- Born: 7 April 1940
- Died: 2 April 2008 (aged 67)
- Occupations: Author & creative director
- Writing career
- Notable works: Whatever You Think, Think The Opposite It's Not How Good You Are, It's How Good You Want To Be

= Paul Arden =

Creative director and writer (1940–2008)

Paul Arden (7 April 1940 – 2 April 2008) was a creative director of Saatchi and Saatchi and an author of several books on advertising and motivation, including Whatever You Think, Think The Opposite and It's Not How Good You Are, It's How Good You Want To Be.

==Career==
In 1987, Arden was appointed Executive Creative Director of Saatchi & Saatchi after having spent 14 years with the agency, handling the accounts of British Airways, Anchor Butter, Toyota, Ryvita, Nivea, Trust House Forte, Alexon Group and Fuji among others. His British Airways ads continue to be remembered as one of their greatest ever advertising campaigns, changing the fortunes of the airline.

Some of Arden's achievements include the following: British Airways becoming "The World's Favourite Airline", The Independent becoming the new intelligentsia's favourite newspaper, Margaret Thatcher the nation's favourite leader and Silk Cut their favourite fag."

"Tempestuous advertising director who thought up memorable campaigns for Silk Cut, BA and The Independent" Times Online

Arden chose to leave Saatchi & Saatchi in 1992 but remained a key consultant for the agency until 1995.

After leaving Saatchi's, Arden set up, with his daughter-in-law and her brother, the company called Arden, Sutherland-Dodd, beginning a new career as a Director of commercials. He also contributed a regular column to The Independent.

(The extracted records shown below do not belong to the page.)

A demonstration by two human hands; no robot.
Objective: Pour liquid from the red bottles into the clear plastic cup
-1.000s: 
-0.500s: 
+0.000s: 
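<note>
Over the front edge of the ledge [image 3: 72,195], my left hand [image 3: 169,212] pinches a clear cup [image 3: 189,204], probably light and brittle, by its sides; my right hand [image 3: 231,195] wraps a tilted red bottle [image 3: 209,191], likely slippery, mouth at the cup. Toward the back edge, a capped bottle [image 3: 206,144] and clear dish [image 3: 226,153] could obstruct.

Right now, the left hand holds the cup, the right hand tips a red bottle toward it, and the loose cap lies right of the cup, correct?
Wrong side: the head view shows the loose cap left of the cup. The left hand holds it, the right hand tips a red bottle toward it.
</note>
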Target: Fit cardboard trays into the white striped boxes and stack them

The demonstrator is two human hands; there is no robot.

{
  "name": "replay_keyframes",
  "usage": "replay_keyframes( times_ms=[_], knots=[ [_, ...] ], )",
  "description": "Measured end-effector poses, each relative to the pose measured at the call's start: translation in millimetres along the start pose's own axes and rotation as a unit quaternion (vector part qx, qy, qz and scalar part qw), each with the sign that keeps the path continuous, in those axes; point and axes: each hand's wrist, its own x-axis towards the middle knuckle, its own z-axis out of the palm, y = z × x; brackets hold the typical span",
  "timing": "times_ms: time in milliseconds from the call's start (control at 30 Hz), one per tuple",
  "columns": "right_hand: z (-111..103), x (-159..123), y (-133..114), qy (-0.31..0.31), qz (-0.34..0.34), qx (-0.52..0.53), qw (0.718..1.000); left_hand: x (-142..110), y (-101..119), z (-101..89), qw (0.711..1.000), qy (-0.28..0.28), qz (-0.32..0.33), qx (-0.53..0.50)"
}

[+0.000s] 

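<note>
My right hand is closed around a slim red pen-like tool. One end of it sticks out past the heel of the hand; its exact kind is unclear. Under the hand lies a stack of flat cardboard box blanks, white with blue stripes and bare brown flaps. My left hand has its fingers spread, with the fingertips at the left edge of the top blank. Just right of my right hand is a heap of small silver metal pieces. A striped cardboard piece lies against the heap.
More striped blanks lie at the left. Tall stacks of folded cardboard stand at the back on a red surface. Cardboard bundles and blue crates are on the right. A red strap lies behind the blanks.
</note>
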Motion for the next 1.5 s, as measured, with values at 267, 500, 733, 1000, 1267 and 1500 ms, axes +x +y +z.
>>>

Arden always had a strong interest in photography and in 2003, together with his wife Toni, set up a gallery – Arden & Anstruther - in Lombard Street, Petworth, near their home in West Sussex.

==Published works==
- It's Not How Good You Are, It's How Good You Want To Be (Phaidon Press, 2003)
- Whatever You Think, Think The Opposite (2006)
- God Explained in a Taxi Ride (2007)

==Death==
Paul Arden died after suffering a heart attack.

==Quotes==
- We are all advertising, all of the time. Even the priest, with all his or her fervour, is advertising God.